Lets try to see where you are currently. Please run these commands in the shell and post the results back using Preformatted text (ctrl+e), looks like </> on toolbar above where you type your replies / comments.

zpool status -v

zpool import
Last login: Fri Nov 29 23:29:43 on pts/1
FreeBSD 13.1-RELEASE-p9 n245431-b8ec9bde091 TRUENAS

        TrueNAS (c) 2009-2024, iXsystems, Inc.
        All rights reserved.
        TrueNAS code is released under the modified BSD license with some
        files copyrighted by (c) iXsystems, Inc.
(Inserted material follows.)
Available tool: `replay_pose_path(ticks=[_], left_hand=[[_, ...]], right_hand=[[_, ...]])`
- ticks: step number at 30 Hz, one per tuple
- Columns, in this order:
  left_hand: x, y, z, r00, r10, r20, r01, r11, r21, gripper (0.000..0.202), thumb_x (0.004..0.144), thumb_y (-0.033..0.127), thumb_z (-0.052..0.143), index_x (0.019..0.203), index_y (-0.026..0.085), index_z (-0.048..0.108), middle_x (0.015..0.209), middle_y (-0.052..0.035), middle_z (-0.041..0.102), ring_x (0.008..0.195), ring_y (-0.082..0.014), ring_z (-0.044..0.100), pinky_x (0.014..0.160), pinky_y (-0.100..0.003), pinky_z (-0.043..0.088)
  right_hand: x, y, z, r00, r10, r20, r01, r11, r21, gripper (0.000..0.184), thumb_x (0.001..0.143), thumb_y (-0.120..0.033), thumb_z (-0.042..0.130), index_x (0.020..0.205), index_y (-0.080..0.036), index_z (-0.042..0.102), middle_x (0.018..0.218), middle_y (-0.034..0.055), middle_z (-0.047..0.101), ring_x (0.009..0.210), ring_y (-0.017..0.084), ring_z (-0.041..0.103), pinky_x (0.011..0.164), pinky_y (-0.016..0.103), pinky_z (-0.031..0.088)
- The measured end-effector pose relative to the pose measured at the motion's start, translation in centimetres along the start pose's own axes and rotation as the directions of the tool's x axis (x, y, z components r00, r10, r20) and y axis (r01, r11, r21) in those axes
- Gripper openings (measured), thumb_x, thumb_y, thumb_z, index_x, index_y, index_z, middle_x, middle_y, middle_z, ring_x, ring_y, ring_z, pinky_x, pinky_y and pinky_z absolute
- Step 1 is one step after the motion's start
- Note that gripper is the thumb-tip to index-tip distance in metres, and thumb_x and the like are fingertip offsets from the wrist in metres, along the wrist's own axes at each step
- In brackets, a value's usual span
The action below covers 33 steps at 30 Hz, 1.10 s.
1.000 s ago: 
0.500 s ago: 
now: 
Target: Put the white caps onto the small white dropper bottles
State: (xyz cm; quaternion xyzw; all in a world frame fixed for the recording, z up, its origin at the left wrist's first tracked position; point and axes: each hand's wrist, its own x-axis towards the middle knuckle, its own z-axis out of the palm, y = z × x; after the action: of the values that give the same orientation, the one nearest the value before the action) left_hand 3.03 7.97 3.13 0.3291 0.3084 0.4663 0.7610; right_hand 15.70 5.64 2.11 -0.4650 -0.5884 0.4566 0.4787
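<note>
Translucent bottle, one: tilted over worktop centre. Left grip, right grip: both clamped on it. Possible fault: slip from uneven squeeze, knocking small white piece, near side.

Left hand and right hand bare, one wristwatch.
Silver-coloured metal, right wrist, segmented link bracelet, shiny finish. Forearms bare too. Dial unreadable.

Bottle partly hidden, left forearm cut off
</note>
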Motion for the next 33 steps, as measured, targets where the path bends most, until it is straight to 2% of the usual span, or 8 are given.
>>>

        For more information, documentation, help or support, go here:
        http://truenas.com
Welcome to TrueNAS

Warning: the supported mechanisms for making configuration changes
are the TrueNAS WebUI and API exclusively. ALL OTHERS ARE
NOT SUPPORTED AND WILL RESULT IN UNDEFINED BEHAVIOR AND MAY
RESULT IN SYSTEM FAILURE.

root@lilNasX[~]# zpool status -v
  pool: boot-pool
 state: ONLINE
config:

        NAME        STATE     READ WRITE CKSUM
        boot-pool   ONLINE       0     0     0
          ada0p2    ONLINE       0     0     0

errors: No known data errors
root@lilNasX[~]# zpool import
   pool: QWARD
     id: 2389805668425095959
  state: DEGRADED
status: The pool was last accessed by another system.
 action: The pool can be imported despite missing or damaged devices.  The
        fault tolerance of the pool may be compromised if imported.
   see: https://openzfs.gith

@HoneyBadger
Attaching other disk in mirror causes machine to crash. Looking for your expertise before attempting to import single disk for QWARD pool.